Starting with the line that contains "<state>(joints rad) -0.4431", write out each line through the end of the listing, unchanged. Output nothing else.

### DATA EXTRACT
━━━━
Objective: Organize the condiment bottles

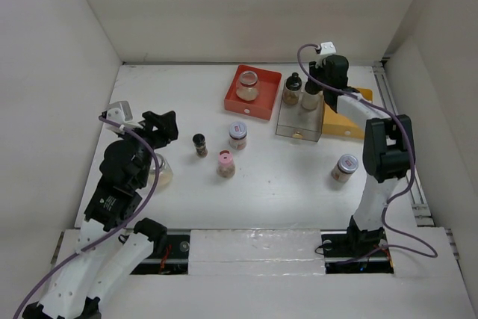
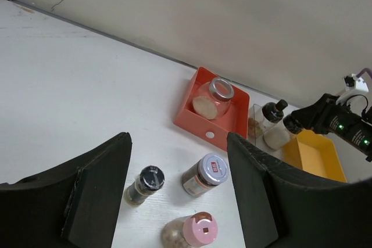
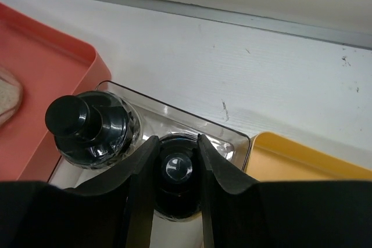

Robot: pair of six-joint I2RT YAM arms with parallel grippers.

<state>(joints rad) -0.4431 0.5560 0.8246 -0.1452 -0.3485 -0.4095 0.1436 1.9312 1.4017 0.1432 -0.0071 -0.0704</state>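
The right pincer (image 3: 176, 143) is clamping a bottle (image 3: 176, 171) in the clear tray (image 1: 299, 127), hiding its body. The left pincer (image 2: 179, 143) is gaping empty, its arm (image 1: 119, 181) half covering a jar (image 1: 163, 175) on the white desk (image 1: 284, 188)

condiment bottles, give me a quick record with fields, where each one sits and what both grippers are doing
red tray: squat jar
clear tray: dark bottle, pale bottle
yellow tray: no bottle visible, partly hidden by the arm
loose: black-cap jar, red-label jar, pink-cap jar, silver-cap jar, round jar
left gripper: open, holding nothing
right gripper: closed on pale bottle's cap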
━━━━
### ANSWER TO THE EXERCISE
<state>(joints rad) -0.4431 0.5560 0.8246 -0.1452 -0.3485 -0.4095 0.1436 1.9312 1.4017 0.1432 -0.0071 -0.0704</state>
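The right pincer (image 3: 176, 143) is clamping a bottle (image 3: 176, 171) in the clear tray (image 1: 299, 127), hiding its body. The left pincer (image 2: 179, 143) is gaping empty, its arm (image 1: 119, 181) half covering a jar (image 1: 163, 175) on the white desk (image 1: 284, 188)

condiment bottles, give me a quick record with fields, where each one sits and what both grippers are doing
red tray: squat jar
clear tray: dark bottle, pale bottle
yellow tray: no bottle visible, partly hidden by the arm
loose: black-cap jar, red-label jar, pink-cap jar, silver-cap jar, round jar
left gripper: open, holding nothing
right gripper: closed on pale bottle's cap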

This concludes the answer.